-- EXERCISE DIRECTIONS --
Write out every entry precisely as given, leaving the pictures out.

-- RECORDS FOR PROCESSING --
+ + + +
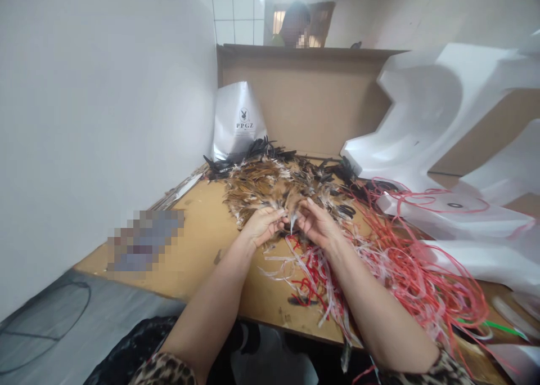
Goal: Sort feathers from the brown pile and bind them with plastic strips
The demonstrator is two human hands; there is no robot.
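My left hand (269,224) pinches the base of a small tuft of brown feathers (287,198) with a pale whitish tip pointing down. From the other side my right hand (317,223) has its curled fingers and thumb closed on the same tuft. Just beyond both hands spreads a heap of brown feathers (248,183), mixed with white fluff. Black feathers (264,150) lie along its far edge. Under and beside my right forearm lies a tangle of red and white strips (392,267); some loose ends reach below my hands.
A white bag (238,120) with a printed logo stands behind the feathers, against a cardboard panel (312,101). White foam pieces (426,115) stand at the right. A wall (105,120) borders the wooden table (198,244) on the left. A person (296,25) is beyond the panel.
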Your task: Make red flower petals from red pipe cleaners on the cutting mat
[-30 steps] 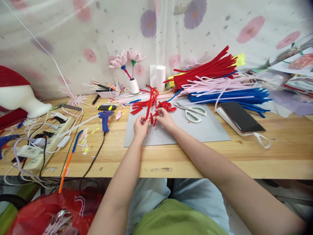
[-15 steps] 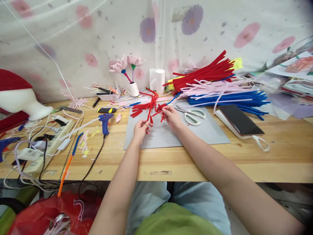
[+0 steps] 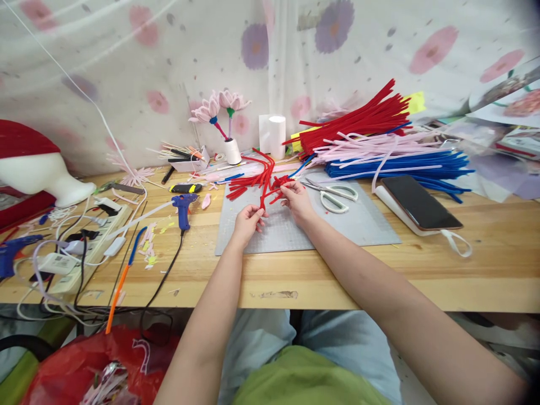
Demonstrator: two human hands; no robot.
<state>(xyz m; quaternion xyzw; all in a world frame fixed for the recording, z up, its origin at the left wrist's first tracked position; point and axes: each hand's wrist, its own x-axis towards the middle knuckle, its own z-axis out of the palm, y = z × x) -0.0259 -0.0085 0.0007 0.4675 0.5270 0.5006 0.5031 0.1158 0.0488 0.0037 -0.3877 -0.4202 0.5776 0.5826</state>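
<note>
Over the grey cutting mat [image 3: 278,239], my left hand [image 3: 248,222] pinches the lower end of a red pipe cleaner [image 3: 263,197] between thumb and fingers. My right hand [image 3: 297,199], to its right, is closed on short red pipe cleaner pieces [image 3: 279,183] that stick out past its fingertips. Behind the hands lies a loose group of cut red pipe cleaners [image 3: 242,184], with longer bent ones reaching back from it. Scissors [image 3: 334,198] with pale handles rest on the mat, right behind my right hand.
Red, pink and blue pipe cleaner bundles [image 3: 400,166] lie at the back right, near a phone [image 3: 419,202]. On the left are a blue glue gun [image 3: 182,211], a cabled power strip [image 3: 95,247] and a foam head [image 3: 42,174]. Pink flowers [image 3: 219,107] stand in a white spool [image 3: 232,152].
The view has shifted slightly. My left hand has moved a little toward the red pieces, and the gap between the pieces at the two hands has narrowed. My right hand keeps its grip.
</note>
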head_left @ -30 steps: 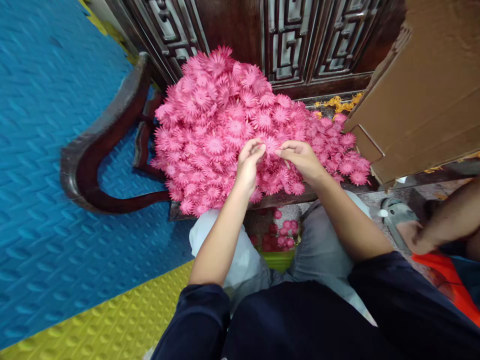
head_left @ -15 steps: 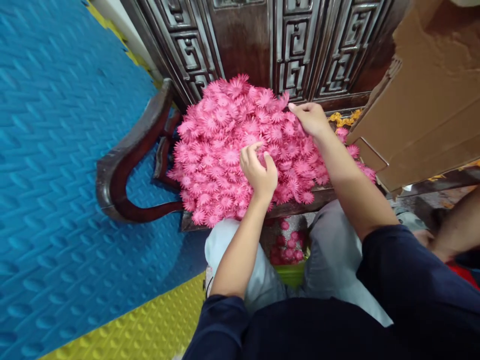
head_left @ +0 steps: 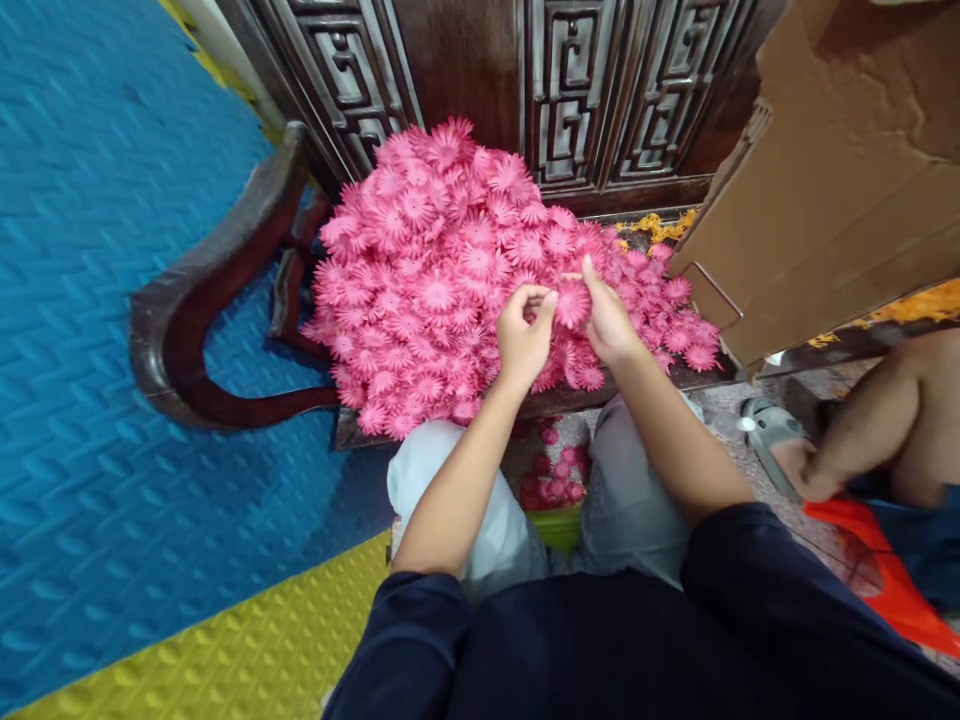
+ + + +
-- TASK RESULT --
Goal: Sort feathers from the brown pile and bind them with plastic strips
The demonstrator is two human hands; there is no robot.
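My left hand (269,224) pinches the base of a small tuft of brown feathers (287,198) with a pale whitish tip pointing down. From the other side my right hand (317,223) has its curled fingers and thumb closed on the same tuft. Just beyond both hands spreads a heap of brown feathers (248,183), mixed with white fluff. Black feathers (264,150) lie along its far edge. Under and beside my right forearm lies a tangle of red and white strips (392,267); some loose ends reach below my hands.
A white bag (238,120) with a printed logo stands behind the feathers, against a cardboard panel (312,101). White foam pieces (426,115) stand at the right. A wall (105,120) borders the wooden table (198,244) on the left. A person (296,25) is beyond the panel.
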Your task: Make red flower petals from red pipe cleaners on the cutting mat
[-30 steps] 
[-15 steps] 
[+0 steps] 
Demonstrator: two human hands; no robot.
<state>(xyz m; quaternion xyzw; all in a world frame fixed for the recording, z up, its origin at the left wrist's first tracked position; point and axes: each hand's wrist, its own x-axis towards the middle knuckle, its own z-axis out of the palm, y = z × x) -0.0259 -0.0085 0.0007 0.4675 0.5270 0.5006 0.5031 0.1158 0.0488 0.0037 -0.3877 -0.4202 0.5776 0.5826</state>
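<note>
Over the grey cutting mat [image 3: 278,239], my left hand [image 3: 248,222] pinches the lower end of a red pipe cleaner [image 3: 263,197] between thumb and fingers. My right hand [image 3: 297,199], to its right, is closed on short red pipe cleaner pieces [image 3: 279,183] that stick out past its fingertips. Behind the hands lies a loose group of cut red pipe cleaners [image 3: 242,184], with longer bent ones reaching back from it. Scissors [image 3: 334,198] with pale handles rest on the mat, right behind my right hand.
Red, pink and blue pipe cleaner bundles [image 3: 400,166] lie at the back right, near a phone [image 3: 419,202]. On the left are a blue glue gun [image 3: 182,211], a cabled power strip [image 3: 95,247] and a foam head [image 3: 42,174]. Pink flowers [image 3: 219,107] stand in a white spool [image 3: 232,152].
The view has shifted slightly. My left hand has moved a little toward the red pieces, and the gap between the pieces at the two hands has narrowed. My right hand keeps its grip.
</note>
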head_left @ -30 steps: 
head_left @ -15 steps: 
head_left @ +0 steps: 

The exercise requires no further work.